> [YOUR TASK] Print the data exactly as written, line for line, and leave its pictures behind.
BEGIN MATERIALS PROVIDED
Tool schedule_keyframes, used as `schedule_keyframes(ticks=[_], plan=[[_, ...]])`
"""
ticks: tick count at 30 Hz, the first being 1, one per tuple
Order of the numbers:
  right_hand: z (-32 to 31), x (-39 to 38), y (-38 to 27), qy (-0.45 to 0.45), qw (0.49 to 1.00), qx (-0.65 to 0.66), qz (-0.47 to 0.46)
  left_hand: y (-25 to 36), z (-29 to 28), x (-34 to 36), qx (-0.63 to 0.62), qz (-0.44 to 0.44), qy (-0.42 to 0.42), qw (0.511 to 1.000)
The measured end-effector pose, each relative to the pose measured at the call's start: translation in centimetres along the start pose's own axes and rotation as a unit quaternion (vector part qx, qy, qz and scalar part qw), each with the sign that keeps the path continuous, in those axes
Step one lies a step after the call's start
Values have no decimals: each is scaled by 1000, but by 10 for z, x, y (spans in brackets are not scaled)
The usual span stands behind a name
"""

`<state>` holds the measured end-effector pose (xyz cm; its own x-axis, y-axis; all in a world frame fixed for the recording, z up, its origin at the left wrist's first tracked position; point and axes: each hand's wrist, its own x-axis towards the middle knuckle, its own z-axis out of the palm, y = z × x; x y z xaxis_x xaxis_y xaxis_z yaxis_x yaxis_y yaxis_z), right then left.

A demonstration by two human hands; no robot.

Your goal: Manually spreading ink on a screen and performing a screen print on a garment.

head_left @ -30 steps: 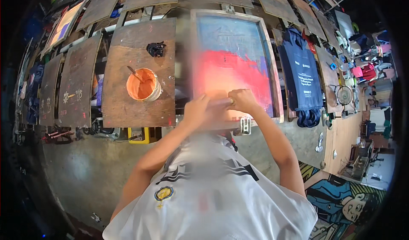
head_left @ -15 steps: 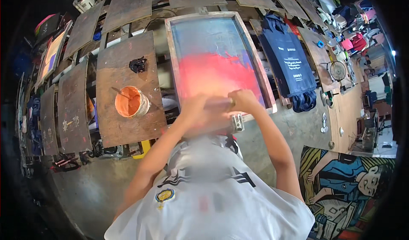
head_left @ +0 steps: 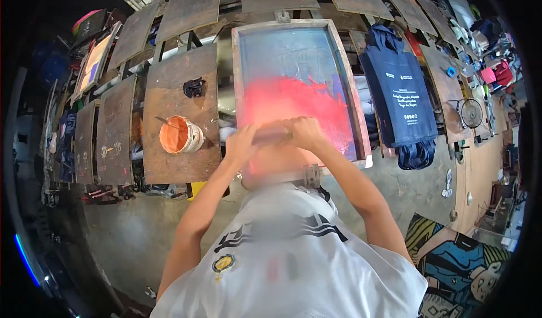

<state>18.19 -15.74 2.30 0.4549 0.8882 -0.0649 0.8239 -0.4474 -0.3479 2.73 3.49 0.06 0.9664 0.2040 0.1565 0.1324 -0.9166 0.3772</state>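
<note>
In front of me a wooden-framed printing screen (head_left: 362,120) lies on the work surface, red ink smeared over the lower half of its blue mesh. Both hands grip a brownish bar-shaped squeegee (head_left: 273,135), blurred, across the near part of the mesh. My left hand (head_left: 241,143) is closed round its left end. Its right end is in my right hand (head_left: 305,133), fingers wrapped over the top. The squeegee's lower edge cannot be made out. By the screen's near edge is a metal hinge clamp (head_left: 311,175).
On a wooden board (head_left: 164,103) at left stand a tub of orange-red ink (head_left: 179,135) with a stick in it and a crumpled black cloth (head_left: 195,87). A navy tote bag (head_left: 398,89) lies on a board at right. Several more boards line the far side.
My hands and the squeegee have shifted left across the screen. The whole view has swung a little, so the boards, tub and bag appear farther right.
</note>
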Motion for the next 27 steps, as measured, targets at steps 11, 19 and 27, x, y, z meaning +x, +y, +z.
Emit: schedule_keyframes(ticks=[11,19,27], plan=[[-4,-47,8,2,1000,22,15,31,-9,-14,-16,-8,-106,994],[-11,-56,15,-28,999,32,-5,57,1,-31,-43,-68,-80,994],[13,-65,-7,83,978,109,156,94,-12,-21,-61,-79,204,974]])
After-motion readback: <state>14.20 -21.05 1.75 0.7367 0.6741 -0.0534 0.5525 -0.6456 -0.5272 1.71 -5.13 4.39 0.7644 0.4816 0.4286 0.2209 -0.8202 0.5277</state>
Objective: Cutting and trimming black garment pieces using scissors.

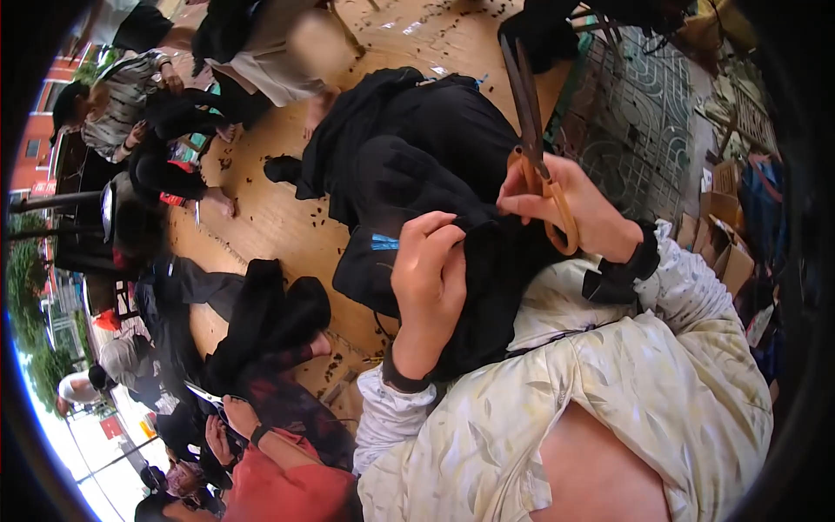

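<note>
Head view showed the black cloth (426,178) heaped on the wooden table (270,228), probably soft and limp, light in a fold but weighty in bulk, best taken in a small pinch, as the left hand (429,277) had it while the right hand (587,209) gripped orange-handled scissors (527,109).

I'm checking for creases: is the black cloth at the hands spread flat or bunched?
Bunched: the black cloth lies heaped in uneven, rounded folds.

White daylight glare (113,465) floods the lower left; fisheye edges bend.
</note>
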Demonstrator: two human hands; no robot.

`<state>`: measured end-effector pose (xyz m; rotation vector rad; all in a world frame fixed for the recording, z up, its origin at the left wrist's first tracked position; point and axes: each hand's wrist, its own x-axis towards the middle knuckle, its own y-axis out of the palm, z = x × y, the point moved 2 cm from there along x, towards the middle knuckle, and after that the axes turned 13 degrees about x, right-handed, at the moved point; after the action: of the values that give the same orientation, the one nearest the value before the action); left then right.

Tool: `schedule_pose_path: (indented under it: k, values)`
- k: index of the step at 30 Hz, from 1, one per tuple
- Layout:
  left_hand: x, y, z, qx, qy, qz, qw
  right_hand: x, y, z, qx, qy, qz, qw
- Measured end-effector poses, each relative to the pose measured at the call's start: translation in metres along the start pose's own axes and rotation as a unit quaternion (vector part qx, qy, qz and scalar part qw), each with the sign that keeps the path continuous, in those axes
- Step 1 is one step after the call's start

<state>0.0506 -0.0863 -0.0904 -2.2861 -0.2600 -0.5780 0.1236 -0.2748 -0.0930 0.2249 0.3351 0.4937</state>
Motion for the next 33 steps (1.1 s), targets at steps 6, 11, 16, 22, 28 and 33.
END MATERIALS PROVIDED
> [ANSWER FOR THIS EXERCISE]
Tool schedule_keyframes, used as `schedule_keyframes(ticks=[_], plan=[[_, ...]])`
"""
ticks: tick count at 30 Hz, the first being 1, one per tuple
Order of the numbers:
  right_hand: z (-32 to 31), x (-39 to 38), y (-38 to 27), qy (-0.45 to 0.45), qw (0.49 to 1.00), qx (-0.65 to 0.66), qz (-0.47 to 0.46)
  left_hand: y (-25 to 36), z (-29 to 28), x (-34 to 36), qx (-0.63 to 0.62), qz (-0.44 to 0.44), qy (-0.42 to 0.42), qw (0.511 to 1.000)
The measured end-effector pose, each relative to the pose measured at the call's start: translation in centimetres along the start pose's own axes and rotation as a unit quaternion (vector part qx, qy, qz and scalar part qw), each with the sign that keeps the path continuous, in those axes
Step one lies a step after the call's start
Values have no decimals: each is scaled by 1000, but by 10 for z, x, y (spans in brackets are not scaled)
The usual span stands behind a name
"""

`<state>` holds the measured end-effector pose (xyz cm; its own x-axis, y-axis; all in a world frame fixed for the recording, z up, its origin at the left wrist's first tracked position; point and axes: each hand's wrist, its own x-axis towards the middle knuckle, its own z-axis out of the palm, y = z × x; x y z xaxis_x xaxis_y xaxis_z yaxis_x yaxis_y yaxis_z), right then left.

A demonstration by two human hands; no robot.

Your goal: Manually spreading ink on a screen and performing a screen print on a garment.

head_left @ -30 steps: 
head_left @ -15 steps: 
head_left @ +0 steps: 

<state>18.19 -15.74 2.30 0.4549 0.8882 -0.0649 0.8239 -0.4474 -0.3479 2.73 3.49 0.06 0.9664 0.2040 0.1565 0.1324 -0.9166 0.3772</state>
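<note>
In front of me a wooden-framed printing screen (head_left: 362,120) lies on the work surface, red ink smeared over the lower half of its blue mesh. Both hands grip a brownish bar-shaped squeegee (head_left: 273,135), blurred, across the near part of the mesh. My left hand (head_left: 241,143) is closed round its left end. Its right end is in my right hand (head_left: 305,133), fingers wrapped over the top. The squeegee's lower edge cannot be made out. By the screen's near edge is a metal hinge clamp (head_left: 311,175).
On a wooden board (head_left: 164,103) at left stand a tub of orange-red ink (head_left: 179,135) with a stick in it and a crumpled black cloth (head_left: 195,87). A navy tote bag (head_left: 398,89) lies on a board at right. Several more boards line the far side.
My hands and the squeegee have shifted left across the screen. The whole view has swung a little, so the boards, tub and bag appear farther right.
</note>
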Motion for the next 27 steps, as measured, targets at steps 11, 19 and 27, x, y, z meaning +x, +y, +z.
Emit: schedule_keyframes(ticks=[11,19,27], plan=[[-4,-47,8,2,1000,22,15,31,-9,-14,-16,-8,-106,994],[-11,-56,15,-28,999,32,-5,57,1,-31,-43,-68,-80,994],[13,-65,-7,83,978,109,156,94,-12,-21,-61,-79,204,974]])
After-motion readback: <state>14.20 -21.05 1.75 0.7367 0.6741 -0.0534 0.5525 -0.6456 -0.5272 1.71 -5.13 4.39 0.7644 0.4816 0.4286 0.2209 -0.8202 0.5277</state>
Objective: Cutting and trimming black garment pieces using scissors.


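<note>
Head view showed the black cloth (426,178) heaped on the wooden table (270,228), probably soft and limp, light in a fold but weighty in bulk, best taken in a small pinch, as the left hand (429,277) had it while the right hand (587,209) gripped orange-handled scissors (527,109).

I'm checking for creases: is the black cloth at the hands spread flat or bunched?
Bunched: the black cloth lies heaped in uneven, rounded folds.

White daylight glare (113,465) floods the lower left; fisheye edges bend.
</note>
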Demonstrator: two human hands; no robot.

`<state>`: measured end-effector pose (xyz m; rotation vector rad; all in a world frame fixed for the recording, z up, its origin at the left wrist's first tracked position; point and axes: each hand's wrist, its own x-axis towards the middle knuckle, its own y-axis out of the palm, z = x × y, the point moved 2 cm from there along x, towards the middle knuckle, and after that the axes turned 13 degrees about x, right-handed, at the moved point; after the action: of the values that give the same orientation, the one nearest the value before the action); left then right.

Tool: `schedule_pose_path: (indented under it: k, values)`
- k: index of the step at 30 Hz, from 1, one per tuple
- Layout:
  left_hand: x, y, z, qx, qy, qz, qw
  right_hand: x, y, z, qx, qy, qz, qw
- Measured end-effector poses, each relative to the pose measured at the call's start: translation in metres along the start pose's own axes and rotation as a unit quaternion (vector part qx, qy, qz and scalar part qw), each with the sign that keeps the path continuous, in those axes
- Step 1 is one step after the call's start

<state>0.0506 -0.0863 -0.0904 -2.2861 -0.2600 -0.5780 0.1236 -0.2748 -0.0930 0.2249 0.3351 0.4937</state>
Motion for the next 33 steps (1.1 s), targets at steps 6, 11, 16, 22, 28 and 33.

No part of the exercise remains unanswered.